(Stored data)

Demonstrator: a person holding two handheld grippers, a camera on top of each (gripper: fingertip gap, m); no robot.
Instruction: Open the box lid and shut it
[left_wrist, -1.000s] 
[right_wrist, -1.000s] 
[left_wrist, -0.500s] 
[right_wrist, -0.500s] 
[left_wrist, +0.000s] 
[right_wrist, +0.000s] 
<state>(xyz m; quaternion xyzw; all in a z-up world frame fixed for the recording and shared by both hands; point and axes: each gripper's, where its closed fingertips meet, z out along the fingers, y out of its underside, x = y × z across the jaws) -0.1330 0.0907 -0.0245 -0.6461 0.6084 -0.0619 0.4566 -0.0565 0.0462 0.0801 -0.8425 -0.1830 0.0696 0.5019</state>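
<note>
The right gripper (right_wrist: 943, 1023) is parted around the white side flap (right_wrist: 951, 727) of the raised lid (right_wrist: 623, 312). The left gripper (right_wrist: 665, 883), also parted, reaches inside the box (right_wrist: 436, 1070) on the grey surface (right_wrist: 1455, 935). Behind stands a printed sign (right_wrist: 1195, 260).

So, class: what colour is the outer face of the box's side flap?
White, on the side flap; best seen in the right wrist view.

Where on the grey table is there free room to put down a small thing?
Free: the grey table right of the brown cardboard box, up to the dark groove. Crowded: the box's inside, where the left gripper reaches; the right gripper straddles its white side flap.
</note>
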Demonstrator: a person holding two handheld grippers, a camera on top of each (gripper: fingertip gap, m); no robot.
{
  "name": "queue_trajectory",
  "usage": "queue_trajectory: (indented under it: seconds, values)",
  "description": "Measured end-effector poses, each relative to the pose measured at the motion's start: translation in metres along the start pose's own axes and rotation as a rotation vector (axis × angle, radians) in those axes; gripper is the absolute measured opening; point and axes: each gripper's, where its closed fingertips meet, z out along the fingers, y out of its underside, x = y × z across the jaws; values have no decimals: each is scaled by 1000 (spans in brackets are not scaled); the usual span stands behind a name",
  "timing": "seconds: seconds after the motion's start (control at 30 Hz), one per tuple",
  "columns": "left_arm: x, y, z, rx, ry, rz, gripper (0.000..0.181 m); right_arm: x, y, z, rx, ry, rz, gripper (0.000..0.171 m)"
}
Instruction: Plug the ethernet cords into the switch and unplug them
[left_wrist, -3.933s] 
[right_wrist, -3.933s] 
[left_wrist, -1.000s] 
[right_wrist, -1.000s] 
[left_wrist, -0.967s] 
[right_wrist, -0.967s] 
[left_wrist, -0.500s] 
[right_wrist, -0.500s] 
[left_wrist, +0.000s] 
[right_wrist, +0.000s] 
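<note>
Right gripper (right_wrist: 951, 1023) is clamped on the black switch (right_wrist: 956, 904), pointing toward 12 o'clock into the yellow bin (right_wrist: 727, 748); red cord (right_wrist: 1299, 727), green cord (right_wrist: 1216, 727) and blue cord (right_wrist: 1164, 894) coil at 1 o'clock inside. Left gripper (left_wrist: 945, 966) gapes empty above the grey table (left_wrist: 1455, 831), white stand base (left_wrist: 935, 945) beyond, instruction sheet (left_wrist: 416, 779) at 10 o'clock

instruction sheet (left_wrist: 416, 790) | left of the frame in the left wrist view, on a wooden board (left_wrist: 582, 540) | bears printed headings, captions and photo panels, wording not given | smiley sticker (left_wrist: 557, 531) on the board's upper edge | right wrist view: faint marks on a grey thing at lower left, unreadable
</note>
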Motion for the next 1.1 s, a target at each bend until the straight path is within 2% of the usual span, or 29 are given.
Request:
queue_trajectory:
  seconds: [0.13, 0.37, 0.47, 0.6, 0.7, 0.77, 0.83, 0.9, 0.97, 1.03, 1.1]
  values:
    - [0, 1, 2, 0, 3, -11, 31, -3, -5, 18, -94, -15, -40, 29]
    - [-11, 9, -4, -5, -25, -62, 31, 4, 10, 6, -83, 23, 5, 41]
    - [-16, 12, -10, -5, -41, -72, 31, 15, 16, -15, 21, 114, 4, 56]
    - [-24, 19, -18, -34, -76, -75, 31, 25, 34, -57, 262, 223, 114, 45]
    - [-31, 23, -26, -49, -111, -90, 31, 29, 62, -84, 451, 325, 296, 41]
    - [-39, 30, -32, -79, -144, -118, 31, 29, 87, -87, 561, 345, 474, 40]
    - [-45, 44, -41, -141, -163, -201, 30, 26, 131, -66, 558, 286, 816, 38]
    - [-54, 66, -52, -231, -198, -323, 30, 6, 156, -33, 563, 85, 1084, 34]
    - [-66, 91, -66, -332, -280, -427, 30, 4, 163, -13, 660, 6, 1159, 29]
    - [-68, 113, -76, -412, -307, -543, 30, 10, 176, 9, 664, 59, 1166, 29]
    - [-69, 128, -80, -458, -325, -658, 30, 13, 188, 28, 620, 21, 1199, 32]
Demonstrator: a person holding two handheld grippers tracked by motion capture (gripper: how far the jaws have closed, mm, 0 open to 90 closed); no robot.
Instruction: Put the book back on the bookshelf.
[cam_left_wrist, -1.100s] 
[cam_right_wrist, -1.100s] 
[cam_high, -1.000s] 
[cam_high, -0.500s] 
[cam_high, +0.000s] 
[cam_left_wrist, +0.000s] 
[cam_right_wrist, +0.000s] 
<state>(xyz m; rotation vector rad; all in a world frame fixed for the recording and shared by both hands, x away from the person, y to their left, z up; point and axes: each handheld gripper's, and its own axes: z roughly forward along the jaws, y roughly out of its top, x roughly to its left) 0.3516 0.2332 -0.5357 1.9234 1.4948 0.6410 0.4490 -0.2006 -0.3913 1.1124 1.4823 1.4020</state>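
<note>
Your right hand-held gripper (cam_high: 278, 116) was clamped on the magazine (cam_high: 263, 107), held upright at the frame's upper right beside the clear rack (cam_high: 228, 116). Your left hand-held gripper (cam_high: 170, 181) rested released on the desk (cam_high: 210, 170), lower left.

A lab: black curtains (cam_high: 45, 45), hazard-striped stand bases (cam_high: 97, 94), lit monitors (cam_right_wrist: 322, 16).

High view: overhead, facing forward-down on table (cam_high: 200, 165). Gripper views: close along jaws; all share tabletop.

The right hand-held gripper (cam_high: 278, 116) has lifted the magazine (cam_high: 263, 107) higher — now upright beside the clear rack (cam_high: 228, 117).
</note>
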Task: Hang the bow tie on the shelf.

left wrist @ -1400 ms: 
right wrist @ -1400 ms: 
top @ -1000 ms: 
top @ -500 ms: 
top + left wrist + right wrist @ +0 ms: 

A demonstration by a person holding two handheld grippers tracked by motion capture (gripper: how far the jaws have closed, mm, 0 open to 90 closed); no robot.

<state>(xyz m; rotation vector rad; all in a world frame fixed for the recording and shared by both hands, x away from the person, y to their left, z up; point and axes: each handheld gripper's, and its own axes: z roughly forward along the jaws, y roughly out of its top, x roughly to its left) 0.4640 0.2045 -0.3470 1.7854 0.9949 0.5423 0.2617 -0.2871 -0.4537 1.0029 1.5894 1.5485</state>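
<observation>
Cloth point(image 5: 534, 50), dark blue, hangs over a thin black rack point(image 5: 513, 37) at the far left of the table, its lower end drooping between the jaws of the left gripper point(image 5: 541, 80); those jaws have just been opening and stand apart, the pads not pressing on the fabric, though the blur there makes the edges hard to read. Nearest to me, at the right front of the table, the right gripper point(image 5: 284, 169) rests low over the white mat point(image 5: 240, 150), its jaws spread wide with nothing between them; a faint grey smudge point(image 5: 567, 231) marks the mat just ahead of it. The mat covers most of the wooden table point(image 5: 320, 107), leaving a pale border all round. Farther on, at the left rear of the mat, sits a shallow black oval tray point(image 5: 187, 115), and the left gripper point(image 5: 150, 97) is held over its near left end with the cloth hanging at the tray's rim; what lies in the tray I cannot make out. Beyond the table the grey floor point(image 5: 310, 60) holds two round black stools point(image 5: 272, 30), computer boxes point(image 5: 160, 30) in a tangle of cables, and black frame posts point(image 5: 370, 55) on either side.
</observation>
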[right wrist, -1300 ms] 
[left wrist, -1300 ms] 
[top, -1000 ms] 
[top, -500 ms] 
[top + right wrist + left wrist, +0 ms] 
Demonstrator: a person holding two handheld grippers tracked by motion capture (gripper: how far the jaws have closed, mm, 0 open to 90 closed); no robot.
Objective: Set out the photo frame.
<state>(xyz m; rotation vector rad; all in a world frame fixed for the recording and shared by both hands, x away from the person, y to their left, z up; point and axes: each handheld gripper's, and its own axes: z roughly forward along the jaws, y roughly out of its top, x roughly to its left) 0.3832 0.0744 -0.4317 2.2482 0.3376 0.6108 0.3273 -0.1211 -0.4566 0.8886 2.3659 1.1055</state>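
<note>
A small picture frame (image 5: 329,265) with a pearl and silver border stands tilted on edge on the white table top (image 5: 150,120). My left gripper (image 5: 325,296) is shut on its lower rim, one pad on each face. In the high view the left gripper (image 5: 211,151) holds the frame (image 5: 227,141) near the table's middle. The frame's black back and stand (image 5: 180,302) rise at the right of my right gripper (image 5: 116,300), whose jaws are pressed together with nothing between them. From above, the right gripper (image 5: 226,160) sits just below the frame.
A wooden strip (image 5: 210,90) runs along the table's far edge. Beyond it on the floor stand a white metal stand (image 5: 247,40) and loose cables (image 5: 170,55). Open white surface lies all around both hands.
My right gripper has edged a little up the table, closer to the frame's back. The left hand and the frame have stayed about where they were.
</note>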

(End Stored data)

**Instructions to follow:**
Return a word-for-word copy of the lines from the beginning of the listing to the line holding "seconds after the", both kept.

**Result below:**
Demonstrator: a person holding two handheld grippers, a camera on top of each (gripper: fingertip gap, m); no robot.
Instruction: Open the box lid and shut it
[left_wrist, -1.000s] 
[right_wrist, -1.000s] 
[left_wrist, -0.500s] 
[right_wrist, -0.500s] 
[left_wrist, +0.000s] 
[right_wrist, +0.000s] 
<state>(xyz m; quaternion xyzw; all in a z-up world frame fixed for the recording and shared by both hands; point and axes: each gripper's, where its closed fingertips meet, z out along the fingers, y out of its underside, x = y × z across the jaws) -0.1330 0.0907 -0.0245 -0.6461 0.6084 -0.0619 0.4566 -0.0565 0.0462 0.0801 -0.8425 -0.1830 0.0696 0.5019</state>
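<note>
The right gripper (right_wrist: 943, 1023) is parted around the white side flap (right_wrist: 951, 727) of the raised lid (right_wrist: 623, 312). The left gripper (right_wrist: 665, 883), also parted, reaches inside the box (right_wrist: 436, 1070) on the grey surface (right_wrist: 1455, 935). Behind stands a printed sign (right_wrist: 1195, 260).

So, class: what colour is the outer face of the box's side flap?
White, on the side flap; best seen in the right wrist view.

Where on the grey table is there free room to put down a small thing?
Free: the grey table right of the brown cardboard box, up to the dark groove. Crowded: the box's inside, where the left gripper reaches; the right gripper straddles its white side flap.
</note>
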Demonstrator: a person holding two handheld grippers, a camera on top of each (gripper: fingertip gap, m); no robot.
{
  "name": "queue_trajectory",
  "usage": "queue_trajectory: (indented under it: seconds, values)",
  "description": "Measured end-effector poses, each relative to the pose measured at the motion's start: translation in metres along the start pose's own axes and rotation as a rotation vector (axis × angle, radians) in those axes; gripper is the absolute measured opening; point and axes: each gripper's, where its closed fingertips meet, z out along the fingers, y out of its underside, x = y × z across the jaws; values have no decimals: each is scaled by 1000 (spans in brackets are not scaled); the usual span stands behind a name",
  "timing": "seconds: seconds after the motion's start (control at 30 Hz), one per tuple",

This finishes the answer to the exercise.